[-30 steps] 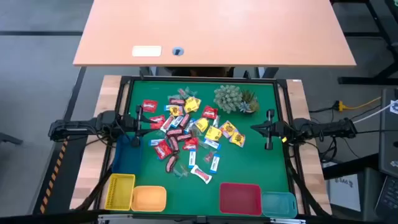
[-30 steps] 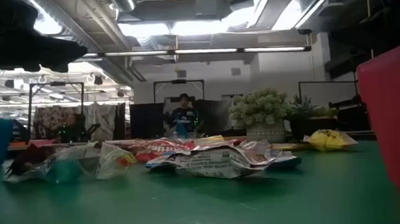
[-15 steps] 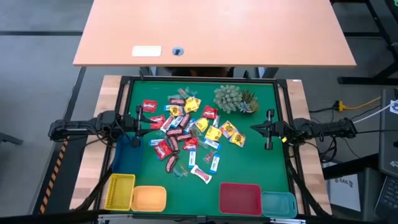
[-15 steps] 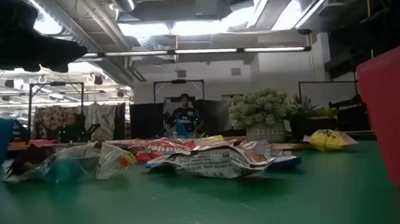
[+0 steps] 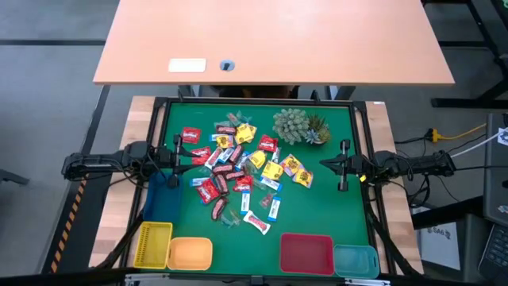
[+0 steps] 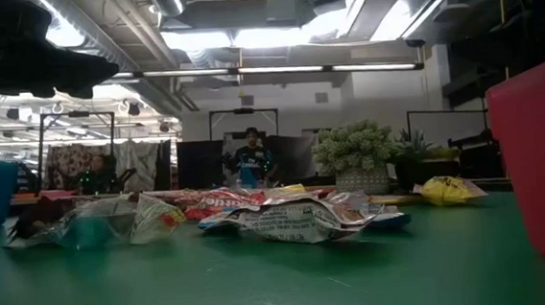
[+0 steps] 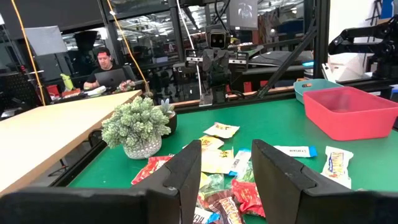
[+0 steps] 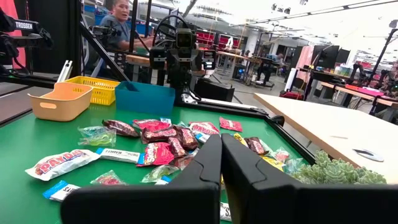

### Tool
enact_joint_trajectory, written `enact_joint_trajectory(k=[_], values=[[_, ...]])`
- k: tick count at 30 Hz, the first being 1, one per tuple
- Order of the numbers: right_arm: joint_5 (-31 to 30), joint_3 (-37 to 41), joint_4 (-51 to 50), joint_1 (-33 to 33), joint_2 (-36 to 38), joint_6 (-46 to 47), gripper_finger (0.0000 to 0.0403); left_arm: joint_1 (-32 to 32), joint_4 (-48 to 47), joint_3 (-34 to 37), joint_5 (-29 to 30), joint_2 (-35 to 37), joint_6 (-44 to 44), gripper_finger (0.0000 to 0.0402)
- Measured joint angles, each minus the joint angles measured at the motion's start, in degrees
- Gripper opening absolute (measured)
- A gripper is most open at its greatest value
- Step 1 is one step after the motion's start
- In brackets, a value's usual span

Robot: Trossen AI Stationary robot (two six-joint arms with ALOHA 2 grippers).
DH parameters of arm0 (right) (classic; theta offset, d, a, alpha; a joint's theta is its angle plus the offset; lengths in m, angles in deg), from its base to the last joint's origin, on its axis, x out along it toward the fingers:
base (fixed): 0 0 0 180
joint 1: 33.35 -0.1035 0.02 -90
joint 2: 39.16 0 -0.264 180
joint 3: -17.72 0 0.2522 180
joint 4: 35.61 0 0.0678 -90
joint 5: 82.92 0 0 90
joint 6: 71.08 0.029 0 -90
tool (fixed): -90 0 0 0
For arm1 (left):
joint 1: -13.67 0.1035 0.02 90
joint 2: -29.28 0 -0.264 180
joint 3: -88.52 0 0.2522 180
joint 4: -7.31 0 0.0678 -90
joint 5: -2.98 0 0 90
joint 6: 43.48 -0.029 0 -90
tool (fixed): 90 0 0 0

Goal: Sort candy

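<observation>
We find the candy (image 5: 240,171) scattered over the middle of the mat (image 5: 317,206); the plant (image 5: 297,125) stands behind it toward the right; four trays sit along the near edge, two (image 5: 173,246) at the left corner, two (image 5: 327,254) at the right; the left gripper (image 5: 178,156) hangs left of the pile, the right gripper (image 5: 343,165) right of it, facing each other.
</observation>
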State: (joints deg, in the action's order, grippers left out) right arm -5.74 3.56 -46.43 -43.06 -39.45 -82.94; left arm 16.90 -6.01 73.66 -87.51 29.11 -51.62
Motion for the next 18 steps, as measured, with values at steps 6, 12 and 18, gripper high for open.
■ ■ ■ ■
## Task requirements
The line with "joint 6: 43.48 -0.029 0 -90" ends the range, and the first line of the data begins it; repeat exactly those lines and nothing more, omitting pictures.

## Result
[-30 steps] 
[-30 steps] 
[-15 steps] 
[-15 steps] 
[+0 steps] 
[+0 steps] 
[+0 steps] 
[+0 steps] 

### Tool
enact_joint_trajectory, written `enact_joint_trajectory(k=[_], values=[[_, ...]])`
- k: tick count at 30 Hz, the first being 1, one per tuple
- Order of the numbers: right_arm: joint_5 (-31 to 30), joint_3 (-37 to 41), joint_4 (-51 to 50), joint_1 (-33 to 33), joint_2 (-36 to 38), joint_6 (-46 to 47), gripper_finger (0.0000 to 0.0403); left_arm: joint_1 (-32 to 32), joint_4 (-48 to 47), joint_3 (-34 to 37), joint_5 (-29 to 30), joint_2 (-35 to 37), joint_6 (-44 to 44), gripper_finger (0.0000 to 0.0402)
- Measured joint angles, each minus the joint angles measured at the motion's start, in degrees
- Gripper opening absolute (measured)
- A gripper is most open at its greatest value
- Step 1 is one step after the motion's start
- In brackets, a value's usual span

Robot: Trossen AI Stationary robot (two six-joint arms with ALOHA 2 grippers).
DH parameters of arm0 (right) (classic; theta offset, d, a, alpha; a joint's theta is its angle plus the offset; lengths in m, angles in deg), from its base to the last joint's origin, on its axis, x out along it toward the fingers:
base (fixed): 0 0 0 180
joint 1: 33.35 -0.1035 0.02 -90
joint 2: 39.16 0 -0.264 180
joint 3: -17.72 0 0.2522 180
joint 4: 35.61 0 0.0678 -90
joint 5: 82.92 0 0 90
joint 6: 71.08 0.029 0 -90
tool (fixed): -90 0 0 0
For arm1 (left):
joint 1: -13.67 0.1035 0.02 90
joint 2: -29.28 0 -0.264 180
joint 3: -88.52 0 0.2522 180
joint 4: -7.31 0 0.0678 -90
joint 5: -2.98 0 0 90
joint 6: 43.48 -0.029 0 -90

For this exercise, nothing more remains to be done.